■ **WHAT THE EXERCISE ASKS**: Go through the data line by line. Copy each one holding the string "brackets".

■ **GIVEN INFORMATION**:
▼▼▼

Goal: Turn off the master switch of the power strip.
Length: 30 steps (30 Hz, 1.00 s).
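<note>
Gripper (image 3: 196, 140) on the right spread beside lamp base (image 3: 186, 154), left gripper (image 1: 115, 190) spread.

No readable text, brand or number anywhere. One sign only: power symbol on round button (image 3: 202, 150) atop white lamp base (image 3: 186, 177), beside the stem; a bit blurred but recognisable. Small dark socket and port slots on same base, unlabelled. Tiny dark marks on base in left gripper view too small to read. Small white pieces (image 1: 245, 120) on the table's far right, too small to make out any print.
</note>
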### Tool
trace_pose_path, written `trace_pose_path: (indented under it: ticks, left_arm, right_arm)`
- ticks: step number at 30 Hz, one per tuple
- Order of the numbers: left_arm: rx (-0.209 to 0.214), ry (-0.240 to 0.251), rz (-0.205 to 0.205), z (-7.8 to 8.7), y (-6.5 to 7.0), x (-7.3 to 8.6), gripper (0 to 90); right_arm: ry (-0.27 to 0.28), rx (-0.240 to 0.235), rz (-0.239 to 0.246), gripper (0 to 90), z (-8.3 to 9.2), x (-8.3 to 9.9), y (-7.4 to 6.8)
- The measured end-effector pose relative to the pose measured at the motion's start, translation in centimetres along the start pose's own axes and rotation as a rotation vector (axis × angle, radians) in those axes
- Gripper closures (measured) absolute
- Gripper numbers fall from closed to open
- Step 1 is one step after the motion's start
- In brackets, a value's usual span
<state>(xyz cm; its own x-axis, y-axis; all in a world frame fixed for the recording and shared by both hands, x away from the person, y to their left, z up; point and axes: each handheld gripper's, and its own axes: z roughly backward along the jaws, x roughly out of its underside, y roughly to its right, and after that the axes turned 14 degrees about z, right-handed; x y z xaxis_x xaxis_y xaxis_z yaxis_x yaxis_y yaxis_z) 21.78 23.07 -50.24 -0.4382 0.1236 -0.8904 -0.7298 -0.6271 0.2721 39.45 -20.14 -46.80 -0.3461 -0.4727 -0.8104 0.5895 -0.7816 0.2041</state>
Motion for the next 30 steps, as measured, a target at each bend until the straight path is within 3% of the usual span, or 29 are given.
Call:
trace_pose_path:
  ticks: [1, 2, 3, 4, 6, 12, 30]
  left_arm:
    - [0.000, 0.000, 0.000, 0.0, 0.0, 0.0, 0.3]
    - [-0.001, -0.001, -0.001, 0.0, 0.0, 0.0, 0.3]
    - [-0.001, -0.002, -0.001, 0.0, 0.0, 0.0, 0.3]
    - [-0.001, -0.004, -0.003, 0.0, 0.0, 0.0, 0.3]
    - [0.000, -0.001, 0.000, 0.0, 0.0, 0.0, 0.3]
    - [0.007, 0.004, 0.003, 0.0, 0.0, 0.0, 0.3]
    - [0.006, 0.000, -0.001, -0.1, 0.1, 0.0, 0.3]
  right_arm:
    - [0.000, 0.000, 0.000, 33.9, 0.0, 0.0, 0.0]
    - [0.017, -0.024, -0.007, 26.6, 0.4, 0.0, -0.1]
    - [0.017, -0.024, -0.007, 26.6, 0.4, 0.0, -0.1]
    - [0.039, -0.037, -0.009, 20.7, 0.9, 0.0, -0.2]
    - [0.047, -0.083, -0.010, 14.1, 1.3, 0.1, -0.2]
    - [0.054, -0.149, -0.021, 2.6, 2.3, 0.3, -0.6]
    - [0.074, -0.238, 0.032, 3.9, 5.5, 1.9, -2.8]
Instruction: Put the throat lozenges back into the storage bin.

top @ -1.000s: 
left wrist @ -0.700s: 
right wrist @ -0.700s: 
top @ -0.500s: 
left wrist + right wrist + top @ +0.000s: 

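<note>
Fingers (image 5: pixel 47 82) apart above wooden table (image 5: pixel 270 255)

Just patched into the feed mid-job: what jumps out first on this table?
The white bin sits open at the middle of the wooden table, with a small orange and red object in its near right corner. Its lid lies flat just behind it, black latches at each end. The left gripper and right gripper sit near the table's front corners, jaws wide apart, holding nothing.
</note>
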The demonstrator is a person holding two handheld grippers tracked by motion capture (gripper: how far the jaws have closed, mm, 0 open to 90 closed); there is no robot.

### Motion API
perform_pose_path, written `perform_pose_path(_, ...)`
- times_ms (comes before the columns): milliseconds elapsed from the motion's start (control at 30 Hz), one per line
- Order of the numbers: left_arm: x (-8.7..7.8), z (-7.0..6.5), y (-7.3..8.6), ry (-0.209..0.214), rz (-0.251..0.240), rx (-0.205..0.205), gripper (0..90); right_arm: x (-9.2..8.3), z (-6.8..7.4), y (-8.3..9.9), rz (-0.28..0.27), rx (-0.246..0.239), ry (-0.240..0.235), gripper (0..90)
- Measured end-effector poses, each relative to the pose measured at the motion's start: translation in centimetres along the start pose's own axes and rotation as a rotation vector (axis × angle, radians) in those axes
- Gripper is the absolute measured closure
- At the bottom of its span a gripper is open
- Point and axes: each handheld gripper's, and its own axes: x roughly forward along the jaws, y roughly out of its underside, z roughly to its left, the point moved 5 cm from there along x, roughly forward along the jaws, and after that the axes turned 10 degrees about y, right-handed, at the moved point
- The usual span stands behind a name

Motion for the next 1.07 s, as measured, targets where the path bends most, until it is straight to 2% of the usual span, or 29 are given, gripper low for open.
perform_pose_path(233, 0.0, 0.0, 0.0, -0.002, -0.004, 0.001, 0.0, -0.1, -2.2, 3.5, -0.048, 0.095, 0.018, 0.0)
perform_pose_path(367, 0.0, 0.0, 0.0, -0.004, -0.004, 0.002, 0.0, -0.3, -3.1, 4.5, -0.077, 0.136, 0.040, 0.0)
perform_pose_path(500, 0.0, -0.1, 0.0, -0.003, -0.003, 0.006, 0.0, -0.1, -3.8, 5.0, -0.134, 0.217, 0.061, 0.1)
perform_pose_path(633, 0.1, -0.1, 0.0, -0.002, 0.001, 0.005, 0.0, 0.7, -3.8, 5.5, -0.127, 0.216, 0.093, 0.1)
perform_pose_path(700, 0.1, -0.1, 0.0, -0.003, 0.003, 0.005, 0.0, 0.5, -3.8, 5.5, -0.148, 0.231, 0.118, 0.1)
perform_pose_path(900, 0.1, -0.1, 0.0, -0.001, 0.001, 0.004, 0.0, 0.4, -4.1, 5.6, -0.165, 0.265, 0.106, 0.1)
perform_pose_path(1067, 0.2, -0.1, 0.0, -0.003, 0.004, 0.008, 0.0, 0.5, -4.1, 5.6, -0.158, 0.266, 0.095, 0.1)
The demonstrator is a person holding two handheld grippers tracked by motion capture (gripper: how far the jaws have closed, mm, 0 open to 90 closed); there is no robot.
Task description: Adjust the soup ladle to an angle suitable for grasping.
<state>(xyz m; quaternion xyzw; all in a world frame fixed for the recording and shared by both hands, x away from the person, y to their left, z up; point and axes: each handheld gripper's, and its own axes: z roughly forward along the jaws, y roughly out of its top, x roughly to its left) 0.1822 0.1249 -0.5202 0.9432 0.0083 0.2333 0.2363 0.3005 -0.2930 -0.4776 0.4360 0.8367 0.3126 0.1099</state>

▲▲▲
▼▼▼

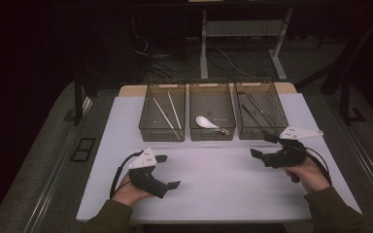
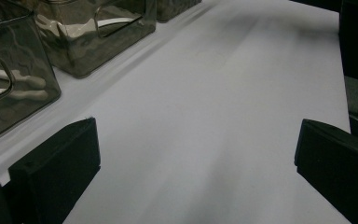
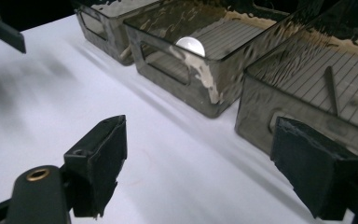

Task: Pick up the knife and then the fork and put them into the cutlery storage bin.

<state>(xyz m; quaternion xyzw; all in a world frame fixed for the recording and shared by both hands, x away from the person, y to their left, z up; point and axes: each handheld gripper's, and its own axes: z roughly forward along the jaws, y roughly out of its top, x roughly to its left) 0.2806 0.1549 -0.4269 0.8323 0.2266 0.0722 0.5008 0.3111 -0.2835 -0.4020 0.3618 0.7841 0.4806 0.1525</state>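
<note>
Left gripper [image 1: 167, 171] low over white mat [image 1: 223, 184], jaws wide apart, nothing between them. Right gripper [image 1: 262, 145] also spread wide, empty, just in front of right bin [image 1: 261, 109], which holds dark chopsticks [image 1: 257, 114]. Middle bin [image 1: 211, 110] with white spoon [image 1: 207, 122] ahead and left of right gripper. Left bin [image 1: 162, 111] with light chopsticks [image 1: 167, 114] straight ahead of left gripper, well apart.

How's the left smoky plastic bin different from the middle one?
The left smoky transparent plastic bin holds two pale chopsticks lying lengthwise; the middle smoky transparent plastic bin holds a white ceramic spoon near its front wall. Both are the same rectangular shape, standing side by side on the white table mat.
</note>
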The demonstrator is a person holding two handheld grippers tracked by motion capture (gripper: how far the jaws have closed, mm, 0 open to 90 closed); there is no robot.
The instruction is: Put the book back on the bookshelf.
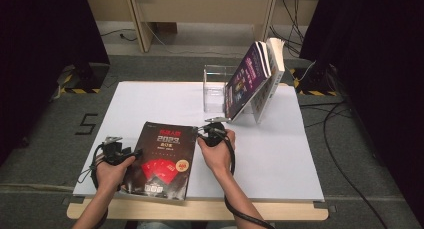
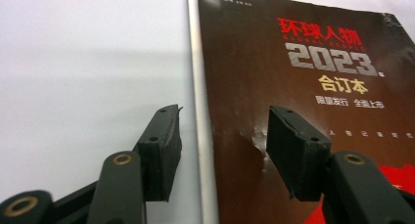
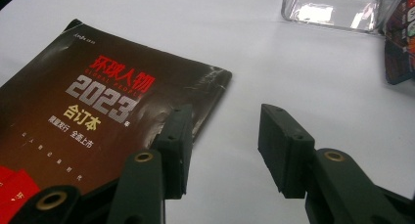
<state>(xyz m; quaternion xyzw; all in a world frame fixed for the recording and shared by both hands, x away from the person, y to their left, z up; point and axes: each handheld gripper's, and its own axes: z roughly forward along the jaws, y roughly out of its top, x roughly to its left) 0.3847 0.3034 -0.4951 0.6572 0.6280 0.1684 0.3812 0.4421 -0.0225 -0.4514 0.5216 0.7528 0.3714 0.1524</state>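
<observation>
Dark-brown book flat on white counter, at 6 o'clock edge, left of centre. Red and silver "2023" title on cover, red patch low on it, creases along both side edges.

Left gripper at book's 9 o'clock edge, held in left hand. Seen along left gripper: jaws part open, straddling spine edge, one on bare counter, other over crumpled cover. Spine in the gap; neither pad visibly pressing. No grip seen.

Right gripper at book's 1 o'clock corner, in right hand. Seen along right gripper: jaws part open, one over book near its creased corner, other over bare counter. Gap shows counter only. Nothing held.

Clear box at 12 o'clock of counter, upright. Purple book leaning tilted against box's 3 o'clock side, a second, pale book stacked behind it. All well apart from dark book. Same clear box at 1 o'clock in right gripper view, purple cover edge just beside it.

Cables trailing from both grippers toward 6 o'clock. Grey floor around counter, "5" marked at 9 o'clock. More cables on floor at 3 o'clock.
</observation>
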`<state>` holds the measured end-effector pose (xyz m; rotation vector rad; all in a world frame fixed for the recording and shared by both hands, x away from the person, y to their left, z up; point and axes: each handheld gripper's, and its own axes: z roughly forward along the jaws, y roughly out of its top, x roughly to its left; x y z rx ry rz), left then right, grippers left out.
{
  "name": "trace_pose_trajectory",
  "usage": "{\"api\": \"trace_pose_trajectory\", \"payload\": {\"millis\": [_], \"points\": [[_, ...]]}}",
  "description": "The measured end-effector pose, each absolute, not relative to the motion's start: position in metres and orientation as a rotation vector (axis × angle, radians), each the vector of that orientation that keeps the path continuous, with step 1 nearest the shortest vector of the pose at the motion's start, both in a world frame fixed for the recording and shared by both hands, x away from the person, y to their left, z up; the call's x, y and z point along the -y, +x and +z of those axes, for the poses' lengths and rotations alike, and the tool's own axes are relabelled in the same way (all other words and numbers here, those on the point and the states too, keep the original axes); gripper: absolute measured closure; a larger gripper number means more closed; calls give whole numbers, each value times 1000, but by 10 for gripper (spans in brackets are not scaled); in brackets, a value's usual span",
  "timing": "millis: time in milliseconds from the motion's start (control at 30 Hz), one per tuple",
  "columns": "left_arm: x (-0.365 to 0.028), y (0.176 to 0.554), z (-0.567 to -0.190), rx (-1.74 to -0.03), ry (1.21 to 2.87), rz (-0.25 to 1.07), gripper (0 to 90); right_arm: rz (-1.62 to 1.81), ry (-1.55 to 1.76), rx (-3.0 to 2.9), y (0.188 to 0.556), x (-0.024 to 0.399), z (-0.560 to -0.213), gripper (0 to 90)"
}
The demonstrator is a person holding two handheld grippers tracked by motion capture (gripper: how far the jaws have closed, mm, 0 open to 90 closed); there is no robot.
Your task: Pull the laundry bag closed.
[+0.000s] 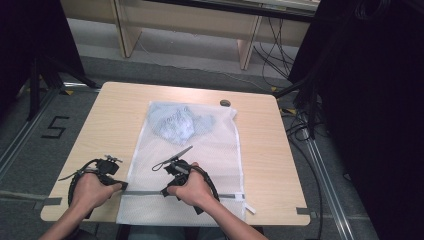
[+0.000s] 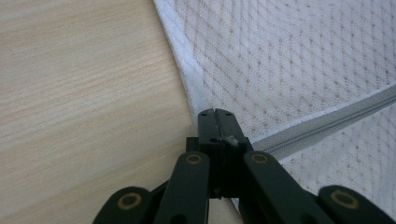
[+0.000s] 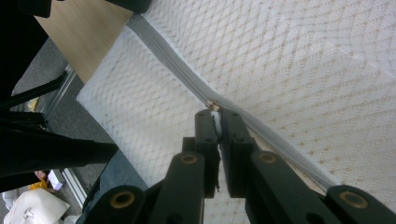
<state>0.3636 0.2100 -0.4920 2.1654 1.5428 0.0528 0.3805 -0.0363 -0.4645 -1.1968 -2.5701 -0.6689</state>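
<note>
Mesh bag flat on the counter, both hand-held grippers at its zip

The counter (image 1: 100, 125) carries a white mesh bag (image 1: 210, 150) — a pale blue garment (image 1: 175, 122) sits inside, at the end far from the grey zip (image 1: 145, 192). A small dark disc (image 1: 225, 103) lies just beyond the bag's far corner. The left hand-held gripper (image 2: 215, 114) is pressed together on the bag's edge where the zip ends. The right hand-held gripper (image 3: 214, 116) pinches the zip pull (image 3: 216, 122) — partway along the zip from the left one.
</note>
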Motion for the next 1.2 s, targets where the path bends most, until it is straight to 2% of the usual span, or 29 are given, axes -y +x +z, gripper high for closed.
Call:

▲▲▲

■ **REPLY**:
- In brackets, a value's usual span
  "description": "The measured end-effector pose, each absolute, not relative to the motion's start: position in metres and orientation as a rotation vector (axis × angle, radians), each the vector of that orientation that keeps the path continuous, with step 1 nearest the shortest vector of the pose at the motion's start, both in a world frame fixed for the recording and shared by both hands, x away from the person, y to their left, z up; the call's x, y and z point along the -y, +x and +z of those axes, for the poses' lengths and rotations alike, and the tool's own axes are relabelled in the same way (all other words and numbers here, those on the point and the states too, keep the original axes); gripper: absolute measured closure; a larger gripper number means more closed; calls give whole numbers, each value times 1000, but by 10 for gripper (spans in brackets are not scaled); in brackets, a value's usual span",

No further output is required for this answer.